「昼」
正字(旧字体)は「晝」である。

白川静『常用字解』
「会意。聿と日とを組み合わせた形。聿は筆を手(又)に持つ形。篆文は日の周囲に專が加えられているので、聿の下は暈の形ではないかと思われる。金文の形は下が日の形であるから、日に対する何らかの呪儀を示す字とみられる。日(太陽)の異変に対する祓いの方法であろうかと思われる」

[考察]
字形の解剖にも意味の取り方にも疑問がある。「日に対する何らかの呪儀」とはいったい何のこのか。「日の異変に対する祓いの方法」がなぜ「ひる」の意味になるのか。理解不能である。
また聿(筆)は何の役割があるのか。これの説明がない。「聿(筆)+日」から「ひる」の意味を導くのは無理である。
古人の解釈を見ると疑問が氷解する。『説文解字』に「晝は、日の出入、夜と界を為す。畫の省に従ひ、日に従ふ」とある。字形は「畫の略体+日」と分析する。昼は日の出から始まり、日の入りで終わる。次は夜である。昼と夜の境界を示す記号が晝だというのである。この解字は全く正当である。古典漢語における一日の時間帯の区分は朝・昼・夜の三区分である。朝の暗いうちはまだ日の出の前である。日が出てあたりが明るくなる頃から昼が始まる。日が入って暗くなる頃から夜になる。何時から何時までと決まっているわけではないが、日が出て明るくなり、人が活動する時間帯が昼という捉え方である。
晝という字に含まれる畫(区画の画)が、昼と夜との区切り目を示している。字源は「畫+日」なので、畫の説明をすれば晝の字源は完成する。では畫とは何か。これについては140「画」で説明している。もう一度振り返る。
畫の篆文は、上部に「聿」、その下に「田」、また「田」の左右と上下に四本の線(縦線と横線)がある。結局畫は「左右上下の線で区切る形(イメージ記号)+聿(イメージ補助記号)+田(限定符号)」と解析できる。聿は筆であり、筆は書いたり区切ったりする道具なので、イメージを補助するための記号となる。田は田に関する場面を作り出すための限定符号である。かくて畫は田の周囲に区切りをつける情景を設定した図形である。この意匠によって、周囲を区切るという意味をもつ古典漢語ɦuĕkを代替する視覚記号とする。(以上、140「画」の項)
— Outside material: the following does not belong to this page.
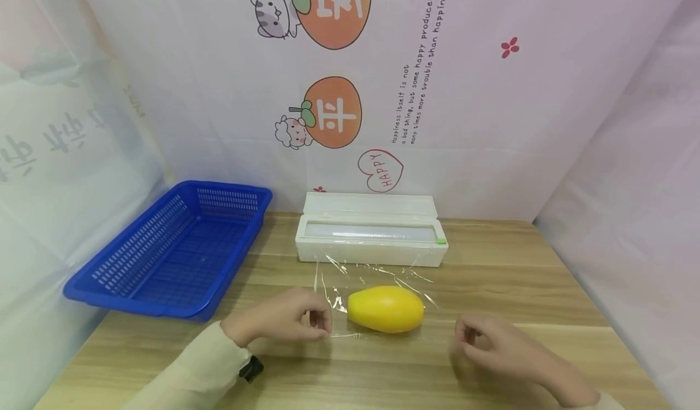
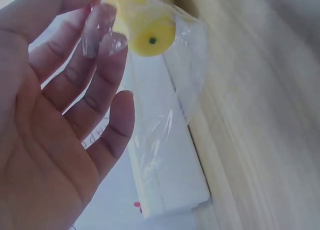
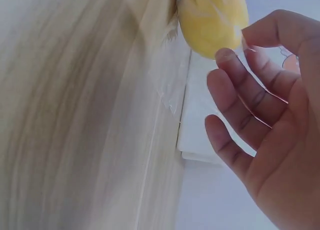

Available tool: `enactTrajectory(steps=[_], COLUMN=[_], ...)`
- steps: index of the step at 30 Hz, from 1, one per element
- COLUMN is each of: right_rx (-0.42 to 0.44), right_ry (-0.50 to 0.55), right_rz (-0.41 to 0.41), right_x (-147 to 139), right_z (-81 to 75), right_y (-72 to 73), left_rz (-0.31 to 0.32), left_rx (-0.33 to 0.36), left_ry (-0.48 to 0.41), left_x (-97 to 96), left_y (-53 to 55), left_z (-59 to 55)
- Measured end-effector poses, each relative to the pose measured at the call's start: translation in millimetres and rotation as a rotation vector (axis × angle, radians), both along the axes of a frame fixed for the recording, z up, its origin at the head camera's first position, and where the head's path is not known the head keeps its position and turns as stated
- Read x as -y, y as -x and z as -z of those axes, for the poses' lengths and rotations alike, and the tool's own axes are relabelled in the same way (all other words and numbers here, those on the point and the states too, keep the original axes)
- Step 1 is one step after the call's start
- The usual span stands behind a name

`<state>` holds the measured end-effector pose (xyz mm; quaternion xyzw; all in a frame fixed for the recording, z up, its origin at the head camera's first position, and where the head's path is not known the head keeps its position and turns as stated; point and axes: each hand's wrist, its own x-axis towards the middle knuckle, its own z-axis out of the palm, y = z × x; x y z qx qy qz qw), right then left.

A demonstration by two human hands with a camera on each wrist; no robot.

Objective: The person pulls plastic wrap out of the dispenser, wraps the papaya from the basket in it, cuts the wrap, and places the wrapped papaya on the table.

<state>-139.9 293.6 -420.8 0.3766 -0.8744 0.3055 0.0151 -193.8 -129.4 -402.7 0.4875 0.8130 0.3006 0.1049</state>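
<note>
A yellow papaya point(image 1: 386, 309) lies on its side on the wooden table, between my two hands. Clear cling film point(image 1: 341, 282) stretches from the long white dispenser box point(image 1: 372, 254) toward me and overlaps the papaya in the wrist views. My left hand point(image 1: 290, 319), left of the papaya's narrow end, pinches the film; crumpled film shows at its fingertips point(image 2: 112, 42). To the right of the papaya, my right hand point(image 1: 500, 346) has thumb and forefinger together on a small bit of film, its other fingers loosely bent.
The dispenser's lid point(image 1: 369, 205) stands raised against the printed backdrop, and a green slider point(image 1: 440, 240) sits at its right end. A blue plastic basket point(image 1: 197, 255) takes up the table's left side. White cloth point(image 1: 629, 155) hangs along both sides.
</note>
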Motion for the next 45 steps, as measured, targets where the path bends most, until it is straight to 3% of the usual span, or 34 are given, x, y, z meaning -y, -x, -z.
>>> enactTrajectory(steps=[7,19,26,33,41,45], right_rx=[-0.015,0.039,0.184,0.393,0.514,0.558], right_ry=[0.069,0.171,0.25,0.337,0.396,0.387], right_rz=[0.048,0.174,0.297,0.402,0.408,0.41], right_x=[-0.8,2.4,7.0,11.2,20.4,22.8], right_z=[3.5,11.7,21.0,30.9,35.7,38.0], right_y=[10.7,23.4,32.2,40.2,50.4,54.8], left_rz=[-0.025,-0.18,-0.247,-0.318,-0.367,-0.359], left_rx=[-0.002,0.055,0.181,0.212,0.25,0.245], left_ry=[-0.082,-0.163,-0.222,-0.228,-0.221,-0.224], left_x=[-0.7,-7.6,-12.9,-17.4,-17.6,-15.1], left_y=[10.7,25.8,33.1,44.0,55.5,58.7], left_z=[0.6,3.3,8.5,19.5,34.1,39.8])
平面を区切ることから拡大されて、線を区切ることも畫という。図示すると―|―の形である。これは空間的イメージだが、当然時間にも転用できる。日が出た後、日が入る時間を区切ると、昼|夜のように区切れる。夜は昼を挟んで両側にある時間帯という捉え方なので、夜|昼|夜のようにも区切れる。『説文解字』でいう「日の出入、夜を界と為す」とはこのような区切り方と考えてよいだろう。